● **WHAT THIS TASK INVOLVES**: The answer must consist of every line below containing "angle".

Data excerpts
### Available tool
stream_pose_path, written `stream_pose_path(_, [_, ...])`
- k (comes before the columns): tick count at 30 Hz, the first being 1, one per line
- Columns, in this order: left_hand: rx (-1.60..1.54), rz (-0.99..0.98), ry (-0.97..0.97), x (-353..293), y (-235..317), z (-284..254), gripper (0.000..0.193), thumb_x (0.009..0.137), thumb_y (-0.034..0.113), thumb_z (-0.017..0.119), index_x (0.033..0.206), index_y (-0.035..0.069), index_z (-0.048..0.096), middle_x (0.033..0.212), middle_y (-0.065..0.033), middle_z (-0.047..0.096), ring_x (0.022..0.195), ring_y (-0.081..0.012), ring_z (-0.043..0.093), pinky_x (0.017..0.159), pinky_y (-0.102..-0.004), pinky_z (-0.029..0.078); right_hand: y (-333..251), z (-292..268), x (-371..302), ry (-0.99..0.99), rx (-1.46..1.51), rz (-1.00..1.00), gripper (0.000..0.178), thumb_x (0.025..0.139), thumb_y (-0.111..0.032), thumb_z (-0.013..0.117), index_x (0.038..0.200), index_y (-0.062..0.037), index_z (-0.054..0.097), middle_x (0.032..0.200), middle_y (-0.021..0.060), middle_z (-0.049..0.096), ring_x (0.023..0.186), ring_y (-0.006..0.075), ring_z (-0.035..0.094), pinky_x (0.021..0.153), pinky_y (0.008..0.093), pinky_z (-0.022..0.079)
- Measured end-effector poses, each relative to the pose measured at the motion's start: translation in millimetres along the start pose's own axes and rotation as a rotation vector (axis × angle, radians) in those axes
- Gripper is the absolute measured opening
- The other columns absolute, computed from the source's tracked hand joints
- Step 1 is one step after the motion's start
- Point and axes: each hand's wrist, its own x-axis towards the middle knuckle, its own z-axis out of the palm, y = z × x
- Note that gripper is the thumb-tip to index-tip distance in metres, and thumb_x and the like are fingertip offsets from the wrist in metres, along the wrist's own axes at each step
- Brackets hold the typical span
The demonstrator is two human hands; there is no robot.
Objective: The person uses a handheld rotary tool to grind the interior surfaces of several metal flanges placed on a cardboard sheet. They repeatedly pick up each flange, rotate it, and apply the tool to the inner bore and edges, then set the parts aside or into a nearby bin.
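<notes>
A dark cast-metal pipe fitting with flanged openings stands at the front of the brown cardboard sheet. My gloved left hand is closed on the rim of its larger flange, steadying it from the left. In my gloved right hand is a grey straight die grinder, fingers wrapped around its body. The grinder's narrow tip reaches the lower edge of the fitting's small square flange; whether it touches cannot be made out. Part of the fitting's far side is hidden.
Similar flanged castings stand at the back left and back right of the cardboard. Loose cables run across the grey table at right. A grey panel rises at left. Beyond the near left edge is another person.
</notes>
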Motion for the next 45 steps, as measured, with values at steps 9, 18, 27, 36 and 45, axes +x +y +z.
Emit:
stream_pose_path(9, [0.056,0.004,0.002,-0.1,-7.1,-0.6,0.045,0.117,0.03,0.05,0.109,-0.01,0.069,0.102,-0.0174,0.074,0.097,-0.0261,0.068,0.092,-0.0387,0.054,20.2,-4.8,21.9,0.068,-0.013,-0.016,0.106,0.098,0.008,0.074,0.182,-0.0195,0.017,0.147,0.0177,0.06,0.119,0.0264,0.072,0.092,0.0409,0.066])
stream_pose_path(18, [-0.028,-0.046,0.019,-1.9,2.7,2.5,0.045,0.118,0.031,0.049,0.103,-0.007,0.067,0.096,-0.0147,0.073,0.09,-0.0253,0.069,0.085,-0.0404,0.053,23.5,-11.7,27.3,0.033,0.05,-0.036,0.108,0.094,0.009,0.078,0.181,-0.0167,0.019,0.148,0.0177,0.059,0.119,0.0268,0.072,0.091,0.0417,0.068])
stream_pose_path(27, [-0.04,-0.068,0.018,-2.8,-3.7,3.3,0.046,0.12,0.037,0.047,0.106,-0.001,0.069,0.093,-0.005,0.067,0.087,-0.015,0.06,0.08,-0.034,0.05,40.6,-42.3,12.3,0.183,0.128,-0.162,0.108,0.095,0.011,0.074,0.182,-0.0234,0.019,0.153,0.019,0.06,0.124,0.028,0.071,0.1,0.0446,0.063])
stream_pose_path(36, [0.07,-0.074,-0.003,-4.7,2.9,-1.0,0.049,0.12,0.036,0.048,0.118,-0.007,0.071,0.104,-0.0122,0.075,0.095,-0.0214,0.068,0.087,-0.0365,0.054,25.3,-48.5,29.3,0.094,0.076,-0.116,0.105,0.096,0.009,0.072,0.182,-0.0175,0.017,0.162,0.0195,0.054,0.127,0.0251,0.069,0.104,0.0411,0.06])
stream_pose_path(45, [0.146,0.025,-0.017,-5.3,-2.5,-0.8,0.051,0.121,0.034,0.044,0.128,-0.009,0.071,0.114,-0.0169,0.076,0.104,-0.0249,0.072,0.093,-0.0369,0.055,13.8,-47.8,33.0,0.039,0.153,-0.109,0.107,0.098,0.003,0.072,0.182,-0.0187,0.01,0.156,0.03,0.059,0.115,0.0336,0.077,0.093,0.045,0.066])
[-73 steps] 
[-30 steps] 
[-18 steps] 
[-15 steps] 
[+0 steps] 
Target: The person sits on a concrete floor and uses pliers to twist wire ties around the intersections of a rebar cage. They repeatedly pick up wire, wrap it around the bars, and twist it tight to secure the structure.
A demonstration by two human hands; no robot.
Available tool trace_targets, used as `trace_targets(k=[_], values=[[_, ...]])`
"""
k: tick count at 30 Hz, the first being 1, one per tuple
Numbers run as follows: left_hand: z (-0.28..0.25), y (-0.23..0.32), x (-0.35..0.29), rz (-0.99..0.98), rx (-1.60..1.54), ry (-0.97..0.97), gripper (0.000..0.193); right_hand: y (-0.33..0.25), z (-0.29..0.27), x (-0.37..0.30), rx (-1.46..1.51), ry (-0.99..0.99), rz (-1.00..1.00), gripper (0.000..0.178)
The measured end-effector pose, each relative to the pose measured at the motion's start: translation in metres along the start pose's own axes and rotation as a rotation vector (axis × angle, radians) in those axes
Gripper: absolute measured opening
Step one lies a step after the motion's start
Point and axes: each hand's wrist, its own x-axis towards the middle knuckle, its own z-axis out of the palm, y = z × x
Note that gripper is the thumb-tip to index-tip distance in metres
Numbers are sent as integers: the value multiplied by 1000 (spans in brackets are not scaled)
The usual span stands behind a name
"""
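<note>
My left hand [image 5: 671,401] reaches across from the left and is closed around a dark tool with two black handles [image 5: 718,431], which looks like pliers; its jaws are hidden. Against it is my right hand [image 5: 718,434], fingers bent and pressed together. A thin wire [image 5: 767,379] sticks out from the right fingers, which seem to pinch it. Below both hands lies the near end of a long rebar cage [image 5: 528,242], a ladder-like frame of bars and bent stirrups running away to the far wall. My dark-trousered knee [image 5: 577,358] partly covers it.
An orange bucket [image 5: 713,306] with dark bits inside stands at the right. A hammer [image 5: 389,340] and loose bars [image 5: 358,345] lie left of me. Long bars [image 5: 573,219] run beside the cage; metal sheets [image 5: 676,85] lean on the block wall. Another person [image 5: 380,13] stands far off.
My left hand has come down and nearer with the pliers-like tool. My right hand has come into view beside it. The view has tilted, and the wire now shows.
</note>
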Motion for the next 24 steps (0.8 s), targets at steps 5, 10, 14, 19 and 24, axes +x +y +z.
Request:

● **ANSWER FOR THIS EXERCISE**:
- Measured end-effector poses, each relative to the pose measured at the motion's start: translation in millimetres along the start pose's own axes and rotation as a rotation vector (axis × angle, radians) in those axes
The measured end-effector pose, each relative to the pose measured at the motion's start: translation in metres along the start pose's own axes and rotation as a rotation vector (axis × angle, radians) in those axes

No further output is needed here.